*Task brief*
From the data below, copy exactly the lines that lie between the one holding "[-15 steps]" and the one holding "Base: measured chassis", including both, and nothing more.

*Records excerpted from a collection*
━━━━━━━━━━━━━━━━━━━━

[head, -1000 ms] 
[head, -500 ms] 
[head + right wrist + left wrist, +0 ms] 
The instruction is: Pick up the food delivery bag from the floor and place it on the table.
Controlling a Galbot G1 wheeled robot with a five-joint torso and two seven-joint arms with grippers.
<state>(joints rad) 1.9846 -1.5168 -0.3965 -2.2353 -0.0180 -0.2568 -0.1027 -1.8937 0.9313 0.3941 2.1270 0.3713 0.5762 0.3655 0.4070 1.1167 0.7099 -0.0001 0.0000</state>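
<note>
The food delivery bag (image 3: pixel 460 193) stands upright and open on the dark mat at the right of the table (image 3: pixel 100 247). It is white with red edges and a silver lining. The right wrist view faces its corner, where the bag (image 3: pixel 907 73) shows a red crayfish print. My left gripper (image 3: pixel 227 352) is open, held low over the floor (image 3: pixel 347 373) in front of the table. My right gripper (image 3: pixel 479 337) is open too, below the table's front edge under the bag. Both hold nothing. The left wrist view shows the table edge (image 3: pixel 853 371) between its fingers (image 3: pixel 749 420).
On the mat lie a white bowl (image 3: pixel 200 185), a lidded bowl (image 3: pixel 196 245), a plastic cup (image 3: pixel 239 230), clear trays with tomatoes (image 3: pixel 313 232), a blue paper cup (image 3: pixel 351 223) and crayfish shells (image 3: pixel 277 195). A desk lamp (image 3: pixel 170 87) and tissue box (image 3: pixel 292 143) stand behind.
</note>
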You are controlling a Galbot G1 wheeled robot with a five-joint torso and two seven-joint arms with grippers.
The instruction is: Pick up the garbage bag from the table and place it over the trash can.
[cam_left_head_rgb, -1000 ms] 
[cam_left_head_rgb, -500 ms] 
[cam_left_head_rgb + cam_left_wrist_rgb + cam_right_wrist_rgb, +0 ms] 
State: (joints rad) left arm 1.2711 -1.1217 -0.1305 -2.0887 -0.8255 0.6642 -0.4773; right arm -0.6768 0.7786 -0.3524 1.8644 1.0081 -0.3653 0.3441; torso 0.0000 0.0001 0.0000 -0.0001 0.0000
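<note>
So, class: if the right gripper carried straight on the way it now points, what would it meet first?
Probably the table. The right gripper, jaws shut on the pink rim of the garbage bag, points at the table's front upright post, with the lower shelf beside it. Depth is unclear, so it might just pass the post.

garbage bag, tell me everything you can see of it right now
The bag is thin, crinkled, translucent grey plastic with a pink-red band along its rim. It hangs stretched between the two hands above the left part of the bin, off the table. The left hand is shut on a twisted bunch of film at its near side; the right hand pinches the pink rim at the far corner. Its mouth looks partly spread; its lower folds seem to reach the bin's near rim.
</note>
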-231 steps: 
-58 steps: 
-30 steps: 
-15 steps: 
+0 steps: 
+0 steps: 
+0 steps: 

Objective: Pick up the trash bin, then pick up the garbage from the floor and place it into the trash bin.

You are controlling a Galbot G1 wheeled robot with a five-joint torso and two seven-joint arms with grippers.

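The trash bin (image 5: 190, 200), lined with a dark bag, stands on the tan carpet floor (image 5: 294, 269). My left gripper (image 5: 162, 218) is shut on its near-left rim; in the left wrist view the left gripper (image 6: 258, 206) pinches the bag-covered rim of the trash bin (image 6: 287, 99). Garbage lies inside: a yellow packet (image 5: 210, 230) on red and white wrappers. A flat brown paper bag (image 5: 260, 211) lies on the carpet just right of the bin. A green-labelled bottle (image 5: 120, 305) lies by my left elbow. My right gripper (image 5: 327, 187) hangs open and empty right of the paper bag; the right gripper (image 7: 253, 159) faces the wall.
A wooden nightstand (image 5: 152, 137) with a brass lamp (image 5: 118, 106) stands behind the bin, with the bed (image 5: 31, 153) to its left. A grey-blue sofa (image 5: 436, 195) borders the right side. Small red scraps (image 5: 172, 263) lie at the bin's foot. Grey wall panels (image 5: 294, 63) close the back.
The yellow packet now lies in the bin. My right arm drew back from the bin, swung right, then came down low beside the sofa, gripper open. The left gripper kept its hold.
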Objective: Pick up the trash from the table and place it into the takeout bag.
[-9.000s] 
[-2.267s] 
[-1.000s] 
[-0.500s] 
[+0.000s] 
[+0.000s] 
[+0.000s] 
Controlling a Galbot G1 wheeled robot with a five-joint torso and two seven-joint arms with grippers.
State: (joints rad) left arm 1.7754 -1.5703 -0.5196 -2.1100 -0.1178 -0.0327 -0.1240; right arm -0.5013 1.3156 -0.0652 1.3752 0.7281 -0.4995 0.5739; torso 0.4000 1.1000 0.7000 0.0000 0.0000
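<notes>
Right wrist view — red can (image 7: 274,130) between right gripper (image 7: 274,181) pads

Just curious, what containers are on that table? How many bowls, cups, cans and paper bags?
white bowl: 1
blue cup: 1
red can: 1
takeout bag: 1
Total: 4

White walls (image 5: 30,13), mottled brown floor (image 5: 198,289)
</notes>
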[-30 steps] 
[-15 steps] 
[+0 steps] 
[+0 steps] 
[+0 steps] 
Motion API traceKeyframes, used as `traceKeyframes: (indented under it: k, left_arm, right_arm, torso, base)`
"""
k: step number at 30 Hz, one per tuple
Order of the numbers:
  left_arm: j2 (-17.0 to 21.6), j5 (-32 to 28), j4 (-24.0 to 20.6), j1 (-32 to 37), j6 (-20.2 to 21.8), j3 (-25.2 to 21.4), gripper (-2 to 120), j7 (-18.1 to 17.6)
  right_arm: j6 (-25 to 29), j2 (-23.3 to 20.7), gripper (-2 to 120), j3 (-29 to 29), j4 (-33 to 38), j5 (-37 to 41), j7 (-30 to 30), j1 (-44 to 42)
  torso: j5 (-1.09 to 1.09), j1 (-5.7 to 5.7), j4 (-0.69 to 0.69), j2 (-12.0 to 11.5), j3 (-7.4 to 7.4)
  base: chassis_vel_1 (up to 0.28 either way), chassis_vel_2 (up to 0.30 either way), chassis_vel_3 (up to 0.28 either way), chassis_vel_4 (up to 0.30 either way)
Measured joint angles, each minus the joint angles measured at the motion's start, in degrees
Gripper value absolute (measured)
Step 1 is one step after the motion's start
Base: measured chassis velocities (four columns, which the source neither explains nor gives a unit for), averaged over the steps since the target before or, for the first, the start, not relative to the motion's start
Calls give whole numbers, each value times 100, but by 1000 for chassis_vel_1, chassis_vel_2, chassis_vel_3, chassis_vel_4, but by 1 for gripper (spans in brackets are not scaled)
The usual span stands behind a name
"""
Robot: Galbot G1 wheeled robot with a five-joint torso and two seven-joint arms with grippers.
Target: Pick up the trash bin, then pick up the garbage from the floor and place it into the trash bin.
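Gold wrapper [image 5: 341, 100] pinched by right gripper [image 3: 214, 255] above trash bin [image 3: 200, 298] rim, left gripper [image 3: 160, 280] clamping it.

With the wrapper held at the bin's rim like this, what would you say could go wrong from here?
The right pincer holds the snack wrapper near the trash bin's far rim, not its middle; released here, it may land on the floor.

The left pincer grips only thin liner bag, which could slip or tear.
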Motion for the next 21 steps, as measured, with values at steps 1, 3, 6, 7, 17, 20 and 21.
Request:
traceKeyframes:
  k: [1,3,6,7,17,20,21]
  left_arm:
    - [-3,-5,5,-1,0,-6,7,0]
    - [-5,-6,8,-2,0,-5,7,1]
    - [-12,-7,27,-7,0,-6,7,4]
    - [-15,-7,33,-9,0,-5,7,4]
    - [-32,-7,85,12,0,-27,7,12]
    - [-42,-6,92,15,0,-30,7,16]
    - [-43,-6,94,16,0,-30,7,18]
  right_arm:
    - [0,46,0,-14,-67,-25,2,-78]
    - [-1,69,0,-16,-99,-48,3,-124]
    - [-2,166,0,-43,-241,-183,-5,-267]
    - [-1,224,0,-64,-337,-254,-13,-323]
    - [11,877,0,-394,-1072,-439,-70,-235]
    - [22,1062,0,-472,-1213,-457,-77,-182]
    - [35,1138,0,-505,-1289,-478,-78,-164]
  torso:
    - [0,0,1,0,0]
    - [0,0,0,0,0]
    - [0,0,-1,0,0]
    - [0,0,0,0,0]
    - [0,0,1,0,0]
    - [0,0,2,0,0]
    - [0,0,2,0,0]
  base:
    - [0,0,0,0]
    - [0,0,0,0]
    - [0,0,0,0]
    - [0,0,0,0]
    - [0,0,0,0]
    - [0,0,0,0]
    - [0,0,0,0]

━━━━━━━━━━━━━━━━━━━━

*Your solution*
[-15 steps] 
[+0 steps] 
[+0 steps] 
[+0 steps] 
Motion API traceKeyframes, used as `traceKeyframes: (indented under it: k, left_arm, right_arm, torso, base)`
"""
k: step number at 30 Hz, one per tuple
Order of the numbers:
  left_arm: j2 (-17.0 to 21.6), j5 (-32 to 28), j4 (-24.0 to 20.6), j1 (-32 to 37), j6 (-20.2 to 21.8), j3 (-25.2 to 21.4), gripper (-2 to 120), j7 (-18.1 to 17.6)
  right_arm: j6 (-25 to 29), j2 (-23.3 to 20.7), gripper (-2 to 120), j3 (-29 to 29), j4 (-33 to 38), j5 (-37 to 41), j7 (-30 to 30), j1 (-44 to 42)
  torso: j5 (-1.09 to 1.09), j1 (-5.7 to 5.7), j4 (-0.69 to 0.69), j2 (-12.0 to 11.5), j3 (-7.4 to 7.4)
  base: chassis_vel_1 (up to 0.28 either way), chassis_vel_2 (up to 0.30 either way), chassis_vel_3 (up to 0.28 either way), chassis_vel_4 (up to 0.30 either way)
Measured joint angles, each minus the joint angles measured at the motion's start, in degrees
Gripper value absolute (measured)
Step 1 is one step after the motion's start
Base: measured chassis velocities (four columns, which the source neither explains nor gives a unit for), averaged over the steps since the target before or, for the first, the start, not relative to the motion's start

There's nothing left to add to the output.